The change in the weather did finally spur me to do some knitting though, since up to then the many projects I had brought with me had been languishing in my bag untouched, being altogether too woolly for handling in warm weather. Concentrated knitting in the last couple of days on Zakynthos, on the 6 hour bus journey to Athens, and on the flight on the way home allowed me finally to finish the Bluestockings for my mum, though not quite in time for her birthday.
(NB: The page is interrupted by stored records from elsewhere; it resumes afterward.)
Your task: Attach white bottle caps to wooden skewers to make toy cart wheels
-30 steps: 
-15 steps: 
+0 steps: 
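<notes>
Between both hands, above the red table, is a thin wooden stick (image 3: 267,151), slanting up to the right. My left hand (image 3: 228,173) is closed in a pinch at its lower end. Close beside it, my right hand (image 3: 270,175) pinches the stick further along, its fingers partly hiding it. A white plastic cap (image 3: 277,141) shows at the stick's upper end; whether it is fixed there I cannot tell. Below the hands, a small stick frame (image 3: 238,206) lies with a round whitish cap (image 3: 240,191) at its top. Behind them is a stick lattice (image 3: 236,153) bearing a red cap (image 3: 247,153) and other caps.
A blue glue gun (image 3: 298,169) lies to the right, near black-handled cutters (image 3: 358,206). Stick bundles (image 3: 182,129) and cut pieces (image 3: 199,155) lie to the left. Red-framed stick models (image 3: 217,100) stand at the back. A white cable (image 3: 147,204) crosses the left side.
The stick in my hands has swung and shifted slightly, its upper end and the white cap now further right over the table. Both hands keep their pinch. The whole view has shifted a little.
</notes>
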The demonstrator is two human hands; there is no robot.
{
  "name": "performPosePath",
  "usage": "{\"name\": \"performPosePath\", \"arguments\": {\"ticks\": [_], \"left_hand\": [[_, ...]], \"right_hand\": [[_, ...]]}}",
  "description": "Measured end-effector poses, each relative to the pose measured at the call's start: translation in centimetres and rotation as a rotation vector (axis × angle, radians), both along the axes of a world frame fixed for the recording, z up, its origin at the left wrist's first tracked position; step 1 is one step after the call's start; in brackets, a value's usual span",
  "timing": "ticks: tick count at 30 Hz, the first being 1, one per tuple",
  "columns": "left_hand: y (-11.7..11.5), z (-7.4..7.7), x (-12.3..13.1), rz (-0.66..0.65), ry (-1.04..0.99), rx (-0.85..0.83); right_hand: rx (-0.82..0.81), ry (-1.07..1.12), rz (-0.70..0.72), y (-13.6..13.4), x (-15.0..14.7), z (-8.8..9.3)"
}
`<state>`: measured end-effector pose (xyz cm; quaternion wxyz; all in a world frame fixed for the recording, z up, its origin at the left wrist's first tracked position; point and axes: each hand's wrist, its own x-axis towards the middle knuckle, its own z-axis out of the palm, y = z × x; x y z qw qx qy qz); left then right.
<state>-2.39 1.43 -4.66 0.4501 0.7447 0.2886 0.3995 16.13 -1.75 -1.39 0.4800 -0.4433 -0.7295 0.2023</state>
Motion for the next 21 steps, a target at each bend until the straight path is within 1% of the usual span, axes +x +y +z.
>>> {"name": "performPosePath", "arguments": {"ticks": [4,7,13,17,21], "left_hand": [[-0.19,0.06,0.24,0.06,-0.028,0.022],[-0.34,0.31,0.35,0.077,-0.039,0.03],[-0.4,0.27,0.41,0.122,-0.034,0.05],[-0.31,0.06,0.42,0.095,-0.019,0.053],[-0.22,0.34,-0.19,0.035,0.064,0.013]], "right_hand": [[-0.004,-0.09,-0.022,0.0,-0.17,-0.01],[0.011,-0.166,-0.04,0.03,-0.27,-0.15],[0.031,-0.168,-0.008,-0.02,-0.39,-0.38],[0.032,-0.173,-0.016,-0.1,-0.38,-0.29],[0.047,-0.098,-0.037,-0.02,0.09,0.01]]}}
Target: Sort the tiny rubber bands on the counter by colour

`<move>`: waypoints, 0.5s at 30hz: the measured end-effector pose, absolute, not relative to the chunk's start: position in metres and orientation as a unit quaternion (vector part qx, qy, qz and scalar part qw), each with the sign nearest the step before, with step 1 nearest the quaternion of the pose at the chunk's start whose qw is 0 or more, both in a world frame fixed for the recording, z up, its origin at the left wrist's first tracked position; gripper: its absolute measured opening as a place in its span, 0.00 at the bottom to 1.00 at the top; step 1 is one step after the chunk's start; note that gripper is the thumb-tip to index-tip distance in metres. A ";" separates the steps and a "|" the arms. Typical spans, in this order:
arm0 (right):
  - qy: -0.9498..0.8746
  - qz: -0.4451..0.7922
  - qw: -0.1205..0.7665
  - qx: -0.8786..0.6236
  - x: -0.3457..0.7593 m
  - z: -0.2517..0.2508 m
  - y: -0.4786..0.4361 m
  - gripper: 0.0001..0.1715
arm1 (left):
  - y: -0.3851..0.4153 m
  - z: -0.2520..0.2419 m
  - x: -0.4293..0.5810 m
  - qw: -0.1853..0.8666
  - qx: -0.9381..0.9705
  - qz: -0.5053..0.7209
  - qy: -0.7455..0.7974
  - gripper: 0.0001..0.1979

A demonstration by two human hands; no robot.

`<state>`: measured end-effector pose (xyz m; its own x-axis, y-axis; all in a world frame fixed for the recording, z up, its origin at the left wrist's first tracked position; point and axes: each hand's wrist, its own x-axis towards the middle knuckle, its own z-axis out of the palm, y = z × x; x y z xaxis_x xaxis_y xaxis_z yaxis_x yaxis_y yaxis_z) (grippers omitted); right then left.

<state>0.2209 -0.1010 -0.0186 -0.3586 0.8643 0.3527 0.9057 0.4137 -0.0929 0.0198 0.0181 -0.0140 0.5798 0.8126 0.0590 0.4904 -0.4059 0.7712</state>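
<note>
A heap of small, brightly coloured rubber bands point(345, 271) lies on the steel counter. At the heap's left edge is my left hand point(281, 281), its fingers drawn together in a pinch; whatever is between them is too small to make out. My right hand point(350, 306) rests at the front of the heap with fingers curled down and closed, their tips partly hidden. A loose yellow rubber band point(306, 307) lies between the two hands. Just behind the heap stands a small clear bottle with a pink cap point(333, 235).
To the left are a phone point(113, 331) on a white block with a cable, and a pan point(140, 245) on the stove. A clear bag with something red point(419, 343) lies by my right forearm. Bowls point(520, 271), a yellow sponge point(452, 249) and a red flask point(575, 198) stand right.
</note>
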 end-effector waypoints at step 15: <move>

So far, however, I'm ashamed to admit that that remains my last FO. At least my last knitted one. Part of the reason for not immediately starting something else is that, the weekend after we got back I went on a mosaic-making course and started making a name-plate for The House. The original plan was to complete it in the weekend, but it soon became apparent that that wasn't going to happen. As a result quite a lot of weekends and evenings were subsequently devoted to cutting and sticking tiny bits of tile. But I'm quite pleased with the result.


Since then I have been faffing about trying to decide what to make next and casting things on and then frogging them in a desultory manner. Hopefully sooner or later normal knitting services will be resumed. Must do better.

*For some reason, amongst our family, the small and (until recently at any rate) slightly decrepit building on Zakynthos where we tend to spend only a few weeks a year is generally known as 'The House', despite the fact that a) it is it much less like a house than any of the other houses that we actually live in all the time, and b) it already has a name, albeit one based on a gratuitous pun (see above).